▶ **Action item**
The task calls for an exact copy of the records, without any images.

▶ **Supplied entries**
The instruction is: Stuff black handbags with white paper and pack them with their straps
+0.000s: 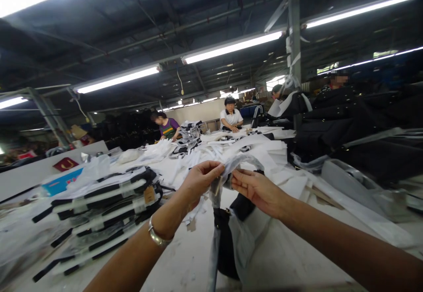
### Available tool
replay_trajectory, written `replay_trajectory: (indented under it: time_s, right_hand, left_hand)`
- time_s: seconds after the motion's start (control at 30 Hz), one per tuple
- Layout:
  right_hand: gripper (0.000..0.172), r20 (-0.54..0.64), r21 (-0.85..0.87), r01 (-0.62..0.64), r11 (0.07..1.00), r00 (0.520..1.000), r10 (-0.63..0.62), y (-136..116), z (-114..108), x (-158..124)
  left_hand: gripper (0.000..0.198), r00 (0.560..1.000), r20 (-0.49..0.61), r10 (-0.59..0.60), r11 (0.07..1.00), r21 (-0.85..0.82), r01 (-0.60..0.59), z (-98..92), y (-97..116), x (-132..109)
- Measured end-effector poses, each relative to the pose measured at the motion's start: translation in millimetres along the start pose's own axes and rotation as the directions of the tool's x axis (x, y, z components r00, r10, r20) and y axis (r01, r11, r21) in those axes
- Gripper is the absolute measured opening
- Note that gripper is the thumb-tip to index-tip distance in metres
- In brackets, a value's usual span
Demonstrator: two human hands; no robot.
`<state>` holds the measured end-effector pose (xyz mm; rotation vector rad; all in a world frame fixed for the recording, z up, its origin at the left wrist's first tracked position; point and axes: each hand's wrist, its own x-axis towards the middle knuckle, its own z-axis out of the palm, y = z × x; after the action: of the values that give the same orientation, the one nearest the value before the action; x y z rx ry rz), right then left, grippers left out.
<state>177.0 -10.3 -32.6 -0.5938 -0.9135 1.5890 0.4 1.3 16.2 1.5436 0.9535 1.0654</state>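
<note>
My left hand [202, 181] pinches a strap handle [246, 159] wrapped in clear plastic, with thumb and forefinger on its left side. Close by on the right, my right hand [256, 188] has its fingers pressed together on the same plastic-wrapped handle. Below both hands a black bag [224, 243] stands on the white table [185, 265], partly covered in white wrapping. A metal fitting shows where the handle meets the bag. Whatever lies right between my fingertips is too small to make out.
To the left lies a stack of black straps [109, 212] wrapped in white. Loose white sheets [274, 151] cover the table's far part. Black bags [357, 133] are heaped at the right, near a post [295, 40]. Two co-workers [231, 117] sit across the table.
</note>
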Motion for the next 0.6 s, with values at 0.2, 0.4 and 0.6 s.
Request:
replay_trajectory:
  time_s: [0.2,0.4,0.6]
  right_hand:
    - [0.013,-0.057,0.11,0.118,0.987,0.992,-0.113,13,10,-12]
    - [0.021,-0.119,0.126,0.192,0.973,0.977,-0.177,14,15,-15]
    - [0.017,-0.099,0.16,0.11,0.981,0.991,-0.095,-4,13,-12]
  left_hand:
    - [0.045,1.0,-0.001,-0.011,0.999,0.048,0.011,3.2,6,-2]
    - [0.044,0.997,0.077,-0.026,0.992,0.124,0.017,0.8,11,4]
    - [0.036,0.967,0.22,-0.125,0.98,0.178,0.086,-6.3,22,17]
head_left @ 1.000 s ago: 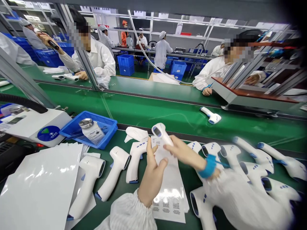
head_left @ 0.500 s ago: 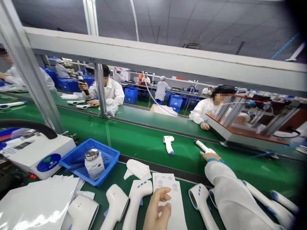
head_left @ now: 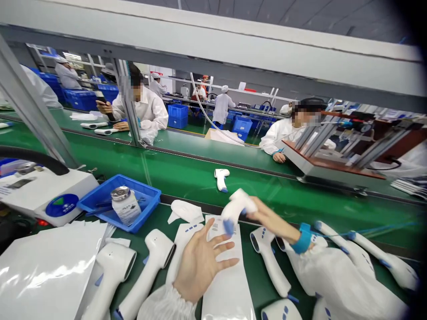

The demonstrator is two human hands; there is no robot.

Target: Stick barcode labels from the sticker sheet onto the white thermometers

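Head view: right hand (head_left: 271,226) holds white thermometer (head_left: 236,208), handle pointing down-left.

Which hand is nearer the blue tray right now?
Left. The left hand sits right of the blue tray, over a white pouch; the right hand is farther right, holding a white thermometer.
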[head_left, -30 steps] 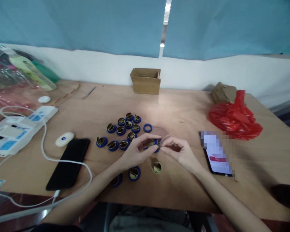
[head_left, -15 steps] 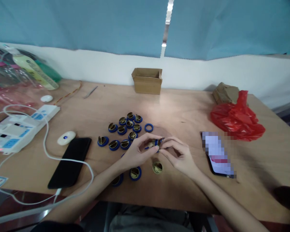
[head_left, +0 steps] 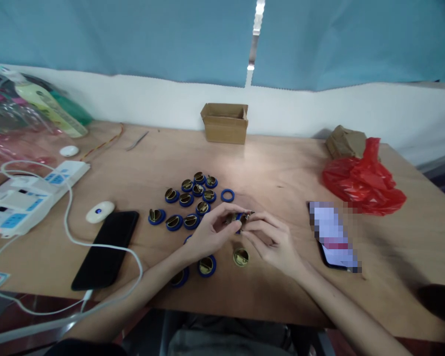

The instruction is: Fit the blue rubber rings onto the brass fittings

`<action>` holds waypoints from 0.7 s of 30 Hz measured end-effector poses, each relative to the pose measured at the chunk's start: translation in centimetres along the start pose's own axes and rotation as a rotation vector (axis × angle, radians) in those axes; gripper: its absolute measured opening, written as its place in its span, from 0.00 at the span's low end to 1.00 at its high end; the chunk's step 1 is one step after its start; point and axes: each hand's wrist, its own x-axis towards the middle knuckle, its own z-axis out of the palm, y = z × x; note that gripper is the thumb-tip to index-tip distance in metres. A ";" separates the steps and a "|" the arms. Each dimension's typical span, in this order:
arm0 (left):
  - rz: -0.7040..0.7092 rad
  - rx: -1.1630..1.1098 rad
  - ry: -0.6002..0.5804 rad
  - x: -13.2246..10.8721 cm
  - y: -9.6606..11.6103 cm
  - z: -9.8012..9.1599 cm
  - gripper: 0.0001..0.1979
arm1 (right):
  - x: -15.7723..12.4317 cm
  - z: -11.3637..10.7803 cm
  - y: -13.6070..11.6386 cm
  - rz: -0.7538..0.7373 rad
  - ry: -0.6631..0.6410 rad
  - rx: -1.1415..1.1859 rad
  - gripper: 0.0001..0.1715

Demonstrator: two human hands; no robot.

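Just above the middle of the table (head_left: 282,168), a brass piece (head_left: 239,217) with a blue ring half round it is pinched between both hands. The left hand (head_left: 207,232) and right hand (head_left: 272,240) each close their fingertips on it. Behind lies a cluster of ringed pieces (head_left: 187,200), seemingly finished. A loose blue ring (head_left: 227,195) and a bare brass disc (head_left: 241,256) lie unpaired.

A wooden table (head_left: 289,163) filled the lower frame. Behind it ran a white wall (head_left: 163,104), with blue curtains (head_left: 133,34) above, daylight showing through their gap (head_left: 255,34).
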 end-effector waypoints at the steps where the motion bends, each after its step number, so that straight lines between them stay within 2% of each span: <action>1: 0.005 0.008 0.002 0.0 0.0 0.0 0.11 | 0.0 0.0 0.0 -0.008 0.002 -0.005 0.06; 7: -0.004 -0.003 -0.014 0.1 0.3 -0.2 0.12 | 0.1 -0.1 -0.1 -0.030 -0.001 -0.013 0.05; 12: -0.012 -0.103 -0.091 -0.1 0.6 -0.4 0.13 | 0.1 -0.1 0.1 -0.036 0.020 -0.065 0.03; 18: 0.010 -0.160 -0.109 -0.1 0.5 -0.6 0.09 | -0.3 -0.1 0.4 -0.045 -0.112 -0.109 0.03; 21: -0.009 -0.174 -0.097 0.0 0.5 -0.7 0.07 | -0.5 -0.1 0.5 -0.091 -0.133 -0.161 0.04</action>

▶ **Answer**
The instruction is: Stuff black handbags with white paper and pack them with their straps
+0.000s: 
### Available tool
replay_trajectory, written `replay_trajectory: (indented under it: time_s, right_hand, left_hand)`
- time_s: seconds after the motion's start (control at 30 Hz), one per tuple
- Layout:
  right_hand: gripper (0.000..0.172), r20 (-0.54..0.64), r21 (-0.85..0.87), r01 (-0.62..0.64), r11 (0.07..1.00), r00 (0.520..1.000), r10 (-0.63..0.62), y (-136..116), z (-114..108), x (-158..124)
  left_hand: gripper (0.000..0.198), r00 (0.560..1.000), r20 (-0.49..0.61), r10 (-0.59..0.60), r11 (0.07..1.00), r21 (-0.85..0.82), r01 (-0.60..0.59), z (-98..92), y (-97..116), x (-132..109)
- Measured end-effector poses, each relative to the pose measured at the motion's start: translation in millimetres along the start pose's own axes and rotation as the directions of the tool's x axis (x, y, z components r00, r10, r20) and y axis (r01, r11, r21) in those axes
- Gripper is the absolute measured opening
- Note that gripper is the thumb-tip to index-tip distance in metres
- In brackets, a value's usual span
Demonstrator: two human hands; no robot.
`<state>` holds the measured end-effector pose (xyz mm; rotation vector rad; all in a world frame fixed for the recording, z up, its origin at the left wrist's first tracked position; point and axes: each hand's wrist, its own x-axis towards the middle knuckle, its own z-axis out of the palm, y = z × x; after the action: of the values that give the same orientation, the one nearest the value before the action; x y z rx ry rz), right then left, grippers left out.
<state>177.0 -10.3 -32.6 -0.5938 -0.9135 1.5890 0.4 1.3 16.2 1.5436 0.9535 1.0654</state>
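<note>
My left hand [202, 181] pinches a strap handle [246, 159] wrapped in clear plastic, with thumb and forefinger on its left side. Close by on the right, my right hand [256, 188] has its fingers pressed together on the same plastic-wrapped handle. Below both hands a black bag [224, 243] stands on the white table [185, 265], partly covered in white wrapping. A metal fitting shows where the handle meets the bag. Whatever lies right between my fingertips is too small to make out.
To the left lies a stack of black straps [109, 212] wrapped in white. Loose white sheets [274, 151] cover the table's far part. Black bags [357, 133] are heaped at the right, near a post [295, 40]. Two co-workers [231, 117] sit across the table.
</note>
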Motion for the next 0.6 s, with values at 0.2, 0.4 and 0.6 s.
Request:
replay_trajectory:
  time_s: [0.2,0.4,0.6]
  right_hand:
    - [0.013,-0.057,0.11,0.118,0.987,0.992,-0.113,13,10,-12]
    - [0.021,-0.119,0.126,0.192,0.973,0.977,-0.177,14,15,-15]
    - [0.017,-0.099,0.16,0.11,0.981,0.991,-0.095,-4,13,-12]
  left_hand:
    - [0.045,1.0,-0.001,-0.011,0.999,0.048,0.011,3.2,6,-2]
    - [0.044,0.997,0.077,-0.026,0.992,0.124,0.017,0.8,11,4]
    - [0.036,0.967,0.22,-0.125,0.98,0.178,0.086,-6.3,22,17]
head_left @ 1.000 s ago: 
head_left @ 0.500 s ago: 
head_left @ now: 

The demonstrator is two human hands; there is no robot.

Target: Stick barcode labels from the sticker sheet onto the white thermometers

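Head view: right hand (head_left: 271,226) holds white thermometer (head_left: 236,208), handle pointing down-left.

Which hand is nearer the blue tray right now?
Left. The left hand sits right of the blue tray, over a white pouch; the right hand is farther right, holding a white thermometer.
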[head_left, -30 steps] 
[head_left, -15 steps] 
[head_left, +0 steps] 

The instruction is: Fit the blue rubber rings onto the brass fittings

`<action>` holds waypoints from 0.7 s of 30 Hz measured end-effector poses, each relative to the pose measured at the chunk's start: translation in centimetres along the start pose's own axes and rotation as a rotation vector (axis × angle, radians) in those axes; gripper: its absolute measured opening, written as its place in its span, from 0.00 at the span's low end to 1.00 at its high end; the chunk's step 1 is one step after its start; point and axes: each hand's wrist, its own x-axis towards the middle knuckle, its own z-axis out of the palm, y = z × x; note that gripper is the thumb-tip to index-tip distance in metres. A ";" separates the steps and a "|" the arms. Each dimension's typical span, in this order:
arm0 (left):
  - rz: -0.7040..0.7092 rad
  - rx: -1.1630..1.1098 rad
  - ry: -0.6002..0.5804 rad
  - x: -13.2246..10.8721 cm
  - y: -9.6606..11.6103 cm
  - z: -9.8012..9.1599 cm
  - gripper: 0.0001..0.1979
arm1 (right):
  - x: -15.7723..12.4317 cm
  - z: -11.3637..10.7803 cm
  - y: -13.6070..11.6386 cm
  - rz: -0.7538..0.7373 rad
  - ry: -0.6631..0.6410 rad
  - rx: -1.1415..1.1859 rad
  - gripper: 0.0001..0.1715

Demonstrator: two human hands; no robot.

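Just above the middle of the table (head_left: 282,168), a brass piece (head_left: 239,217) with a blue ring half round it is pinched between both hands. The left hand (head_left: 207,232) and right hand (head_left: 272,240) each close their fingertips on it. Behind lies a cluster of ringed pieces (head_left: 187,200), seemingly finished. A loose blue ring (head_left: 227,195) and a bare brass disc (head_left: 241,256) lie unpaired.

A wooden table (head_left: 289,163) filled the lower frame. Behind it ran a white wall (head_left: 163,104), with blue curtains (head_left: 133,34) above, daylight showing through their gap (head_left: 255,34).
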 end-effector waypoints at the steps where the motion bends, each after its step number, so that straight lines between them stay within 2% of each span: <action>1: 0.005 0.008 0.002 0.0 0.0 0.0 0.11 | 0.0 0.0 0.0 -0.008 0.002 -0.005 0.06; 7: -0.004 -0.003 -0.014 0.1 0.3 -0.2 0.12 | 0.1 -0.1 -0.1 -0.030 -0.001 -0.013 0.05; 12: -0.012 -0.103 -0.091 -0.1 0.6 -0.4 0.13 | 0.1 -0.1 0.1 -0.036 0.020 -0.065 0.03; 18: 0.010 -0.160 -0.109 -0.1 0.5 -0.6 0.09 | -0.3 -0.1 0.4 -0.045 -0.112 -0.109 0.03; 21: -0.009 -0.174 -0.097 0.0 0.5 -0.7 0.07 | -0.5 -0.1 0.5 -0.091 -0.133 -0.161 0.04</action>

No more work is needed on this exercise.